Coflow Jet CFJ-VTOL TW (tilt-wing) eVTOL air taxi aircraft concept design


CFJ-VTOL TW (concept design)
Coflow Jet, LLC.
Coral Gables, Florida, USA

Founded by Dr. Gecheng Zha in Florida, USA, Coflow Jet, LLC. has developed a new airfoil technology for aircraft, wind turbines and ship airfoils that increase the efficiency of wings and airfoils. The company is also in the process of developing an electric general aviation conventional takeoff and landing (CTOL) aircraft, an electric vertical takeoff and landing (eVTOL) air taxi for advanced air mobility (AAM) and an eVTOL air cargo aircraft.

Coflow airfoil diagram

Coflow airfoil diagram

To begin to explain this new technology, conventional wings on an aircraft are shaped specifically to make the air move faster on top of the wing than on the bottom of the wing. When the air moves faster on the top of a wing, the pressure of the air decreases (or there is low pressure) while you have a higher pressure under the wing which creates the force that lifts wings into the air.

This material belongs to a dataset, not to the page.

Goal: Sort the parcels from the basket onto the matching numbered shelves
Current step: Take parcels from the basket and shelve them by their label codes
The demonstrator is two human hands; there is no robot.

Dr. Zha has invented a mechanical system to increase the speed of the air on top of a wing. He calls this active flow control using he own invention called coflow jet (CFJ) technology. Inside the wing is a micro-compressor that blows pressurized air over the top leading edge of the wing (through duct work) and then there is duct work at the top trailing edge of the wing that collects the air and feeds it back to the micro-compressor (in duct work inside the wing) which then starts the process over again.

The CoFlow AFC airfoil utilizes powerful, energy efficient wing-embedded micro-compressor actuators to inject pressurized air over the wing surface through a suction and injection system. To create the desired circulation and momentum, a small amount of air is suctioned at the wing’s trailing edge, energized, and injected tangentially at the leading edge. Wind tunnel tests and CFD simulations have demonstrated that CoFlow’s AFC airfoil creates a super-suction effect due to extremely low leading edge pressure, achieving an unprecedented stall angle of attack of 70 degrees or more, while typical airfoils reach maximum lift in the range of 15 to 18 degrees. -Quote from Yahoo! article.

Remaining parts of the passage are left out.